» **Work request**
Find "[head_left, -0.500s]" below and begin at its line; stop after the line with "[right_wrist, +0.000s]". Output those lines exactly, without pictures.

########

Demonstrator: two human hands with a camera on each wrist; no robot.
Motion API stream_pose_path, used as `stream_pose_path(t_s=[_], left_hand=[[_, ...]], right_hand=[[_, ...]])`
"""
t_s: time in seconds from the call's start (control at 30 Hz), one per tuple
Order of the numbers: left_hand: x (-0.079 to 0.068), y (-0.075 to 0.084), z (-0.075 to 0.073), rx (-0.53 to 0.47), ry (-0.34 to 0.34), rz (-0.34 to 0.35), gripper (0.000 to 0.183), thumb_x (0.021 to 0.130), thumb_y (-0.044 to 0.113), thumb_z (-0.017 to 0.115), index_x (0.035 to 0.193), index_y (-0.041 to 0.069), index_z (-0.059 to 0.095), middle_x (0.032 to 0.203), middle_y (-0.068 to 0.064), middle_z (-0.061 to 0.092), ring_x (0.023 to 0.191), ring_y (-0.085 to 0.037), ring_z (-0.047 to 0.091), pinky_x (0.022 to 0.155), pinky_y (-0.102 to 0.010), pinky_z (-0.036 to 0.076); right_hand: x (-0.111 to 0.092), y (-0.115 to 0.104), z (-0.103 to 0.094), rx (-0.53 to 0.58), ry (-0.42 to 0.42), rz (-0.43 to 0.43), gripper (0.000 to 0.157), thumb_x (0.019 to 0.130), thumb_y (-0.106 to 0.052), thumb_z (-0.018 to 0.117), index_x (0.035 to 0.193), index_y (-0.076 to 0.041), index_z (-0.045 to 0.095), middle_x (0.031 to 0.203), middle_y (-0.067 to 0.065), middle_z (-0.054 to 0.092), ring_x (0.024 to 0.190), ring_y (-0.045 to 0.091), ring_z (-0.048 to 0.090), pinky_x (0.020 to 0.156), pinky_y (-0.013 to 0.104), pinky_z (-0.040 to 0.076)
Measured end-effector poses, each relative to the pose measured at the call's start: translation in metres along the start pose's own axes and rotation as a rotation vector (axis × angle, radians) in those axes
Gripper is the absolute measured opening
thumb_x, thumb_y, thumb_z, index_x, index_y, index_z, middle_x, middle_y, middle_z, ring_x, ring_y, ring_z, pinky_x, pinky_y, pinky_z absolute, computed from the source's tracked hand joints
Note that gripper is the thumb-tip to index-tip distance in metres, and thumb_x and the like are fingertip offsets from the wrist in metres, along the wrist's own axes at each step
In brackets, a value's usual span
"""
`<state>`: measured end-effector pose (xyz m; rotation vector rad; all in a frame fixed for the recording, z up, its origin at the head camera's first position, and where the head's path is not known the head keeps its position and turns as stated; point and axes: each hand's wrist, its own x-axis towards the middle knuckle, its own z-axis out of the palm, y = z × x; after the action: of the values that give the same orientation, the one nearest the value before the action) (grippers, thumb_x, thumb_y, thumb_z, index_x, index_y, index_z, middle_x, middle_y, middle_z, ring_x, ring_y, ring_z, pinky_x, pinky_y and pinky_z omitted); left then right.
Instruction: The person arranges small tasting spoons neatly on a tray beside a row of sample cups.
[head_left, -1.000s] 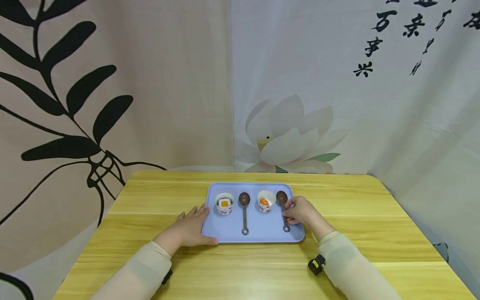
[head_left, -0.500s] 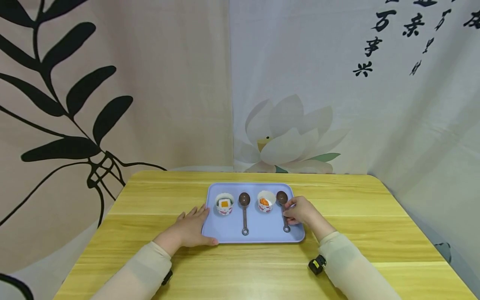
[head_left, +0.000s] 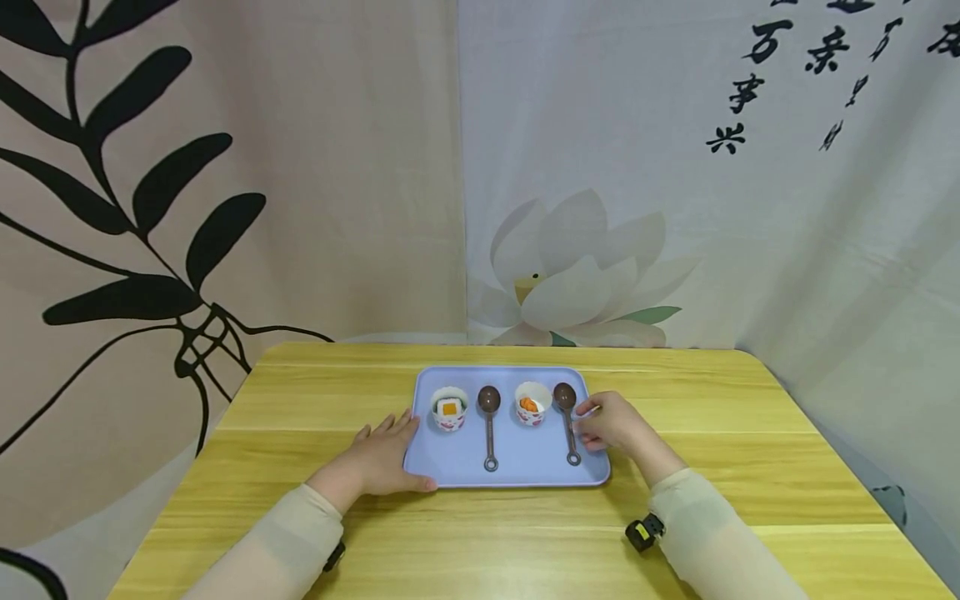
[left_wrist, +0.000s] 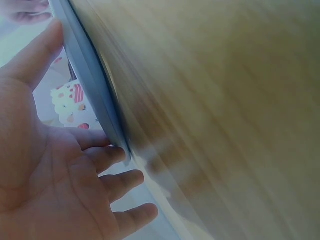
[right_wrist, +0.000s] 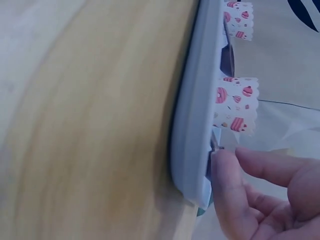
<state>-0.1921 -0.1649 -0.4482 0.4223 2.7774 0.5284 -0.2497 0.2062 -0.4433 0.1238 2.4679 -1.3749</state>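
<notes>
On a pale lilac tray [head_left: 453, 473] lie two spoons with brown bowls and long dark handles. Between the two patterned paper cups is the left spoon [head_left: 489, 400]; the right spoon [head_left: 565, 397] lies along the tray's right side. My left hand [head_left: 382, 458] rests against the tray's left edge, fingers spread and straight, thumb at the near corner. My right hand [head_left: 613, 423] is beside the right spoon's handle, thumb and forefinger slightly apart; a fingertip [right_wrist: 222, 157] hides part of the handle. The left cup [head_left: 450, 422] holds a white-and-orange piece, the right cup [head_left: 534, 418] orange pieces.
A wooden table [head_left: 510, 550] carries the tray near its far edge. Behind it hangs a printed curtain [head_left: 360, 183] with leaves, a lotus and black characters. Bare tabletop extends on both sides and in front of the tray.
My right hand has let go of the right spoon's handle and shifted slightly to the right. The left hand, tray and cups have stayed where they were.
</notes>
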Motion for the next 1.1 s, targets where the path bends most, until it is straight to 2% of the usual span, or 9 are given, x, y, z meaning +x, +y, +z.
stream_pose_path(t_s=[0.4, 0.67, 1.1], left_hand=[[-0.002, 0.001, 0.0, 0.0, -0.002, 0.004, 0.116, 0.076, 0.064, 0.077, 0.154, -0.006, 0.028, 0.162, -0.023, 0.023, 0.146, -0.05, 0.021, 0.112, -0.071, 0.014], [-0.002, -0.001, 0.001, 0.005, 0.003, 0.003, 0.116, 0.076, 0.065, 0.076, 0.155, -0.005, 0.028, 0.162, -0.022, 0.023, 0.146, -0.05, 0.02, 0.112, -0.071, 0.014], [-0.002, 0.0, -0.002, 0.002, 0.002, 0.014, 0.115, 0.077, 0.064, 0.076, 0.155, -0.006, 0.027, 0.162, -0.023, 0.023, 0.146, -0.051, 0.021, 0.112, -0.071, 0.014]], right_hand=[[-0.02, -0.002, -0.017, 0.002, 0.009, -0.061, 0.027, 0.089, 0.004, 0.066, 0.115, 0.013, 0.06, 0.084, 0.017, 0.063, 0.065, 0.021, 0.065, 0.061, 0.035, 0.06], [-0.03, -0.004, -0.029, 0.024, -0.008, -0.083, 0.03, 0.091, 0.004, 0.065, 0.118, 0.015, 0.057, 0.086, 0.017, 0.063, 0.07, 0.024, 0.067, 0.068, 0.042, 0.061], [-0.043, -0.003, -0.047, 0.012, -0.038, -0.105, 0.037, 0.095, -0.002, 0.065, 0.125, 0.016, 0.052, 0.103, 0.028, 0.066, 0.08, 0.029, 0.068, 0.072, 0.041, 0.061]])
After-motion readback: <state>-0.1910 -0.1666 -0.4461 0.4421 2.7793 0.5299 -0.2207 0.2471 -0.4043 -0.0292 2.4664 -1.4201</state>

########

» **Answer section**
[head_left, -0.500s] 
[head_left, +0.000s] 
[left_wrist, +0.000s] 
[right_wrist, +0.000s] 

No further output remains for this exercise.